### Material provided
■ ■ ■ ■ ■
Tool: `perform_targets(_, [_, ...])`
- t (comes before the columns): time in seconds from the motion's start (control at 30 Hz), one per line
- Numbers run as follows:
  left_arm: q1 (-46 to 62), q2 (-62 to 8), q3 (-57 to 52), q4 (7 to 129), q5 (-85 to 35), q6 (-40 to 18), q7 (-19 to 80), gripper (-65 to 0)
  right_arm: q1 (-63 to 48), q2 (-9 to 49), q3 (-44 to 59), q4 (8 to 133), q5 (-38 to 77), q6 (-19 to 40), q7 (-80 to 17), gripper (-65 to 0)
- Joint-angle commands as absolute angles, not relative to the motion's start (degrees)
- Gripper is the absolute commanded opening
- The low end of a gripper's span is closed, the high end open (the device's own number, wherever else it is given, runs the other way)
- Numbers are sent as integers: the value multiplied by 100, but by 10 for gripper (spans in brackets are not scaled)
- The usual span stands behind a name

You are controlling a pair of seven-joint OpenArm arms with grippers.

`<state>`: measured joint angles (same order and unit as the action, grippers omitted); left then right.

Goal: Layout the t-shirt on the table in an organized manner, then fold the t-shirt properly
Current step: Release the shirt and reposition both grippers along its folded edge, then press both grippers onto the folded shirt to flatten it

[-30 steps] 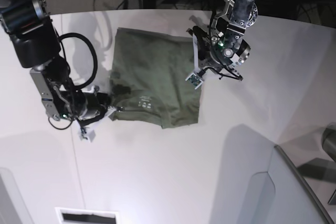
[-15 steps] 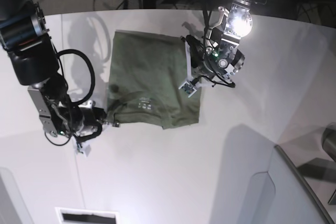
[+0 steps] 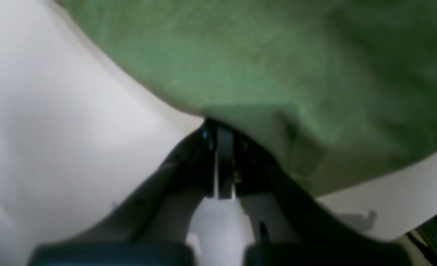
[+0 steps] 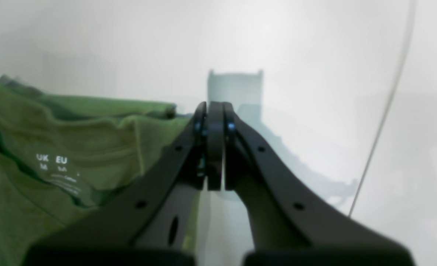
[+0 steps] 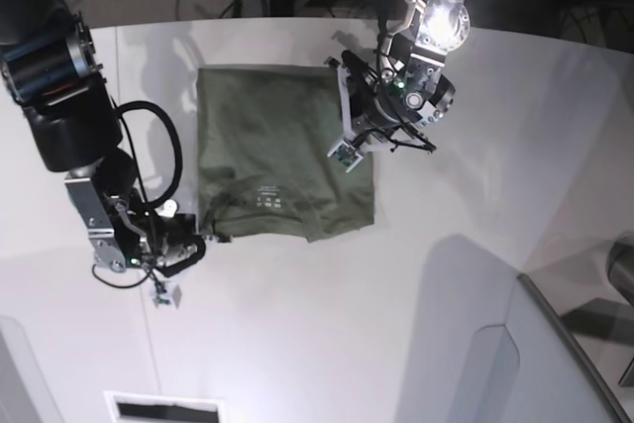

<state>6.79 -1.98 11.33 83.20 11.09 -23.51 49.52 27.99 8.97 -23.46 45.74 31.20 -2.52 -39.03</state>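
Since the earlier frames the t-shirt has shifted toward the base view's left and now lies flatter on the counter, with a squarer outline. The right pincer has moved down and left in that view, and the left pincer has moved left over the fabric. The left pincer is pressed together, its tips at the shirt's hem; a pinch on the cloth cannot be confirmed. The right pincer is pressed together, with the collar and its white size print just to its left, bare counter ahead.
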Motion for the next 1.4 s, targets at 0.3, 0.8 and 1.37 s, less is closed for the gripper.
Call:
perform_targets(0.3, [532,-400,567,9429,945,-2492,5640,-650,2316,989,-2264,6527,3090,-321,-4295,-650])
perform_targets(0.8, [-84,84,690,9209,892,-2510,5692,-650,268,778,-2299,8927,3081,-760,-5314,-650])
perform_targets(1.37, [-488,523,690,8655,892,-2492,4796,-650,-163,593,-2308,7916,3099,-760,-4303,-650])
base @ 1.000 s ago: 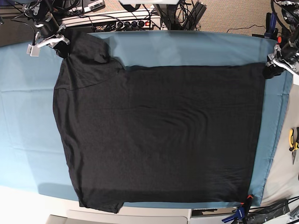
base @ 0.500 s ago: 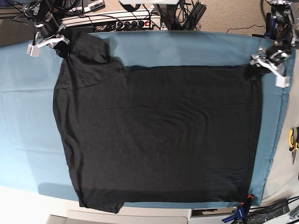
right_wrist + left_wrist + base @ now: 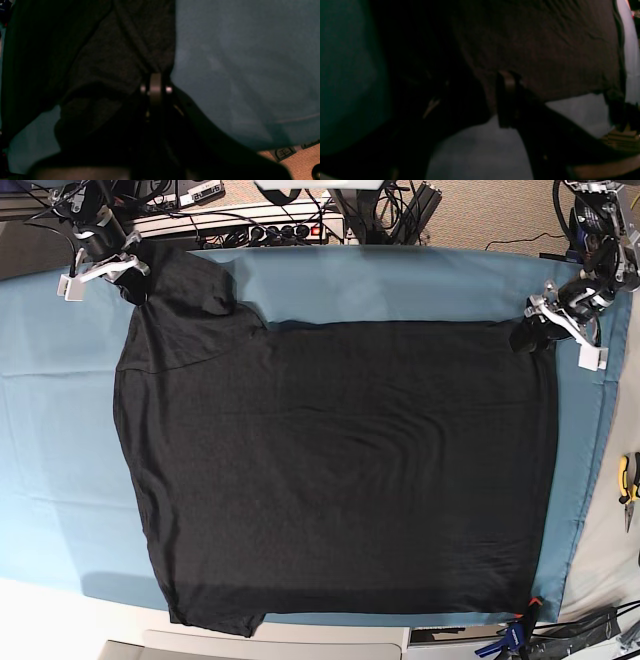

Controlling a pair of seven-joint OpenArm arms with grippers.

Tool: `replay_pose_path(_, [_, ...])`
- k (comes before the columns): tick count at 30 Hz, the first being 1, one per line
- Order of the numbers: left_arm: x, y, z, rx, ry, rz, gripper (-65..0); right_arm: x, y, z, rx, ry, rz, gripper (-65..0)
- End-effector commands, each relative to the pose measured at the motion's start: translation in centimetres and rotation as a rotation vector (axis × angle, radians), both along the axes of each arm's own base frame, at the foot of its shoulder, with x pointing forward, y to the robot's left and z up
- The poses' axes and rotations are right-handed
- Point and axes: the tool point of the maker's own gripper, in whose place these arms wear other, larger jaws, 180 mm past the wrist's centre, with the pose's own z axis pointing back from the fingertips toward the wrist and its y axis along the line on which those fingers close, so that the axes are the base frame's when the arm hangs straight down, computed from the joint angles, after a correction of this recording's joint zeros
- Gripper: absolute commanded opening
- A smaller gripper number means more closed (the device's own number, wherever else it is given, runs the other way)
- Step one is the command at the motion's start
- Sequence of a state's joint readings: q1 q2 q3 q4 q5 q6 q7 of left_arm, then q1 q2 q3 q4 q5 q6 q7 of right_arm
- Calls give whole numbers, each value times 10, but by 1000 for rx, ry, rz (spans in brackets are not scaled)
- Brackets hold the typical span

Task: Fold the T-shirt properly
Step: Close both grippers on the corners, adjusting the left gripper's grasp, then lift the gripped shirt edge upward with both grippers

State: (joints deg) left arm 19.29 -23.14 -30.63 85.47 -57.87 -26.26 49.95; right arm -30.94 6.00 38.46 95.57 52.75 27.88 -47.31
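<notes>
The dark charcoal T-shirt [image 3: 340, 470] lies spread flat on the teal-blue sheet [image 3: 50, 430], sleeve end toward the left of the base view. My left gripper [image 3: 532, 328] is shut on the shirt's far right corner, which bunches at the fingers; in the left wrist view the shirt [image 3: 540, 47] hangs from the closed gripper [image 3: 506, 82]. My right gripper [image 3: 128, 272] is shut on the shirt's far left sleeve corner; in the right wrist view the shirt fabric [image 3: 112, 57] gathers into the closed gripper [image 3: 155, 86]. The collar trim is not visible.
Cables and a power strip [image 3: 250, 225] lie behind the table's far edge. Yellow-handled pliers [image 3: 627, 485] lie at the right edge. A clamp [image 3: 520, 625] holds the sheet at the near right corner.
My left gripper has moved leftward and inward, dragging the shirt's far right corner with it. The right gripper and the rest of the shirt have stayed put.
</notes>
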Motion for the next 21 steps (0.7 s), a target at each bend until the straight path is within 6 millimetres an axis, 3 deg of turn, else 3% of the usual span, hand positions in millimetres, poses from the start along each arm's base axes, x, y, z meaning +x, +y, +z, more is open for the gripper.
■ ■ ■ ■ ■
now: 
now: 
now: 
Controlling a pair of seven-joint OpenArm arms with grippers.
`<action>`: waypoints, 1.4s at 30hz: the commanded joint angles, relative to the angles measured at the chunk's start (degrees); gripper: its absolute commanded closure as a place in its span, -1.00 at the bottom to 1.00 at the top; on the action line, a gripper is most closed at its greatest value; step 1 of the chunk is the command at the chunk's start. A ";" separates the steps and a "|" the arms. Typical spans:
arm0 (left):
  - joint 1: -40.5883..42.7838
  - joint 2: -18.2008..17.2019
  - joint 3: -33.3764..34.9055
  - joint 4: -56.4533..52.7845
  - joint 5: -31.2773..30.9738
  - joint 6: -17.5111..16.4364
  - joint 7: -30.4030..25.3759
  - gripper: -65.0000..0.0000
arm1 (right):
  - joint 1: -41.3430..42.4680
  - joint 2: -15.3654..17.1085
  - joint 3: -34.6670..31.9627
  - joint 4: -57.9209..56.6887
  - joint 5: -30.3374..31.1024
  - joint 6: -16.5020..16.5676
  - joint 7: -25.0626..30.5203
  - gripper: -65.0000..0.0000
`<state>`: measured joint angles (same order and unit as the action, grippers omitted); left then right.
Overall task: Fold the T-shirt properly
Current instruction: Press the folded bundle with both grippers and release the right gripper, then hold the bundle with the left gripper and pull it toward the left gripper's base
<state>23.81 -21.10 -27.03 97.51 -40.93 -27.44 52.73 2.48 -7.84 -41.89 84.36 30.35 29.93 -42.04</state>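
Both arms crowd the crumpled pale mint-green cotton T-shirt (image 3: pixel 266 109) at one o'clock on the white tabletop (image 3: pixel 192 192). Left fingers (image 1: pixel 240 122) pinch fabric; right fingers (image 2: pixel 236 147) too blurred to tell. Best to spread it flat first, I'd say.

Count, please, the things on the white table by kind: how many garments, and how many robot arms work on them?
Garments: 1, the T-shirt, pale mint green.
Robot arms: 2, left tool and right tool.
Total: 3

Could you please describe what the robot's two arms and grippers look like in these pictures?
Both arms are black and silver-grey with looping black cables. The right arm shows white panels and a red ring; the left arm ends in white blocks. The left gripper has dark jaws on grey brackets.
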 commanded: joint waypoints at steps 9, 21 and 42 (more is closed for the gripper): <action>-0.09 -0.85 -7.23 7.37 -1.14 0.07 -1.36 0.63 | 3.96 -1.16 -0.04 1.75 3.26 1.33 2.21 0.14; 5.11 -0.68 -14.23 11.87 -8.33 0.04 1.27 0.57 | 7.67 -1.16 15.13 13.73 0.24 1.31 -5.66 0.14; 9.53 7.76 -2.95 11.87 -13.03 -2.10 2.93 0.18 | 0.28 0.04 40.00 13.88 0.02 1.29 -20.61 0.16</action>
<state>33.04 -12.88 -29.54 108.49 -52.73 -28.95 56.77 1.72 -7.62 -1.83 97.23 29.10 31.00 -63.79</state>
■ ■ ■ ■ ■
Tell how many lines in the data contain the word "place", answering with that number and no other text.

2